La inocencia es un don, y su pérdida un triste acontecimiento que nos acerca al final de la infancia, ese tiempo feliz al que, a lo largo de los años, deseamos retornar una y otra vez. No son pocos los que, en la actualidad, defienden que el ser humano ha de desprenderse de los velos de la infancia para llegar a la adultez sin ser devorado por las bestias de colmillos afilados con las que irá tropezando a lo largo de las primeras etapas de su travesía vital. Algunos de estos mismos celebran, incluso, la pérdida prematura de la inocencia como los aficionados que jalean a un ciclista cuando logra coronar una cumbre. Pero somos muchos también los que pensamos que no hay que tener prisa a la hora de quemar etapas, que no hay que correr para perder esa inocencia primigenia que nos acompaña durante nuestros primeros años de vida, y que hay que conservar esa virtud -o al menos sus rescoldos- todo el tiempo que se pueda. Hay quienes confunden la inocencia con la ignorancia o la tontuna. Y no son lo mismo.

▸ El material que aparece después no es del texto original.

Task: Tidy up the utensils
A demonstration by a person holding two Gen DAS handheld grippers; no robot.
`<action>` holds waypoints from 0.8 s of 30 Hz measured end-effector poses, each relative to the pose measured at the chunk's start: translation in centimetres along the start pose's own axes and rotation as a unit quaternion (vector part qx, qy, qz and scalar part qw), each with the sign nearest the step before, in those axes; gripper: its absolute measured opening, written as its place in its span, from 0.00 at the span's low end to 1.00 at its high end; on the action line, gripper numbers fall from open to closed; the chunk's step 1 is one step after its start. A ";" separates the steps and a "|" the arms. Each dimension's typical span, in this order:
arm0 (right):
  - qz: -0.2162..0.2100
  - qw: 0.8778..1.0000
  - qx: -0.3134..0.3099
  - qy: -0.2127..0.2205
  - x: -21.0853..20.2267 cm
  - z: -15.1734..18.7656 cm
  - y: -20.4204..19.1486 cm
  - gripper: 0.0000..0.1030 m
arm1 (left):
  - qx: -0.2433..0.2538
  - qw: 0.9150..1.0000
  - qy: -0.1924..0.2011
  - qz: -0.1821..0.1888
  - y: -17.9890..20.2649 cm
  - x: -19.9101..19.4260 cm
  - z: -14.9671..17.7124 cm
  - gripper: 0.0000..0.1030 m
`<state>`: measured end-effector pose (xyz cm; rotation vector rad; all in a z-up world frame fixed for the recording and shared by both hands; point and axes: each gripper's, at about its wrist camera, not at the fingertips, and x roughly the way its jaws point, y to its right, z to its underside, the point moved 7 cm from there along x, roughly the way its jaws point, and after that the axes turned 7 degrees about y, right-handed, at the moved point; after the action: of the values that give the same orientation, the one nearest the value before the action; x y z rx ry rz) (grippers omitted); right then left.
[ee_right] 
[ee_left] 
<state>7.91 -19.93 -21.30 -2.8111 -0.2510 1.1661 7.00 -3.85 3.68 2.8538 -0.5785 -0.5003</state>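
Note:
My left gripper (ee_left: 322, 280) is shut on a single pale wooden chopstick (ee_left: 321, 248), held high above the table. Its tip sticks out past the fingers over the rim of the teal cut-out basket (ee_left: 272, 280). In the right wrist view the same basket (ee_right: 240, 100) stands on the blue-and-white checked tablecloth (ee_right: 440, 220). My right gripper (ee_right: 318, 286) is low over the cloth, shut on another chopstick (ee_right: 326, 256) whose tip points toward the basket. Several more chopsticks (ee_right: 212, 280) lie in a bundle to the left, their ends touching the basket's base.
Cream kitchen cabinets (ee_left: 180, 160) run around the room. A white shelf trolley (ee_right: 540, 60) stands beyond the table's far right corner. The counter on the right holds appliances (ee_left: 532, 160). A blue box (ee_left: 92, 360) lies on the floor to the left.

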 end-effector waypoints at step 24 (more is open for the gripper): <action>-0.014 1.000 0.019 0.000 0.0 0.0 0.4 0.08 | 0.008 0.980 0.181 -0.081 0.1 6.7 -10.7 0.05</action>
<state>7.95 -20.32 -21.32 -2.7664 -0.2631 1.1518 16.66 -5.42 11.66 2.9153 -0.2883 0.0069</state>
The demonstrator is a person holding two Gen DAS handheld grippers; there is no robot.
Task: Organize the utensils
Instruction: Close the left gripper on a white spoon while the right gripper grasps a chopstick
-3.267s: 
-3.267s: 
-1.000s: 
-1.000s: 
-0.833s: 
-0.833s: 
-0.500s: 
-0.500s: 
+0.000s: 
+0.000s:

Es cierto que el niño ignora muchas realidades, y así ha de ser, porque sus estructuras cerebrales y su constelación emocional no están listas para asimilarlas. Pero la inocencia va más allá de la ignorancia; dota al niño de una mirada, una capacidad de sorpresa, una sinceridad, una creatividad y una expresividad puras, no oprimidas por corsés ni condicionadas por tabúes u opiniones externas. Luego, las vivencias de cada cual irán enturbiando poco, nada o mucho esa mirada límpida, y llenarán el fondo del almario de experiencias más o menos gratificantes, esperanzas e ilusiones, decepciones y fracasos, victorias y batacazos, vitaminas y veneno, cinismo y nobleza... Algunos tratarán de aniquilar a su yo incorrupto, porque su clarividencia y su pureza les supondrán un estorbo para el desarrollo de equivocados proyectos del presente y el futuro. Y otros, sin embargo, nos empeñamos en mantener viva al menos una parte de aquel niño que fuimos, porque somos conscientes de que le debemos lo mejor de lo que somos, de que sus referentes siguen siendo los nuestros, de que los recuerdos que atesoramos tienen su raigambre en su tiempo, de que la levedad de aquel mundo en que vivimos nunca volverá a ser posible o de que, cuando éramos solo lo que él era, aún estaban junto a nosotros todos los que, tristemente, se nos fueron yendo. La reivindicación del derecho a mantener despierta y encendida nuestra inocencia no tiene nada que ver con el anclaje a síndromes como el de Peter Pan; la defensa de este derecho es el modo que tenemos los seres humanos de luchar por salvar lo mejor de nuestra esencia. Por eso, cada 6 de enero celebramos que los Reyes Magos existen.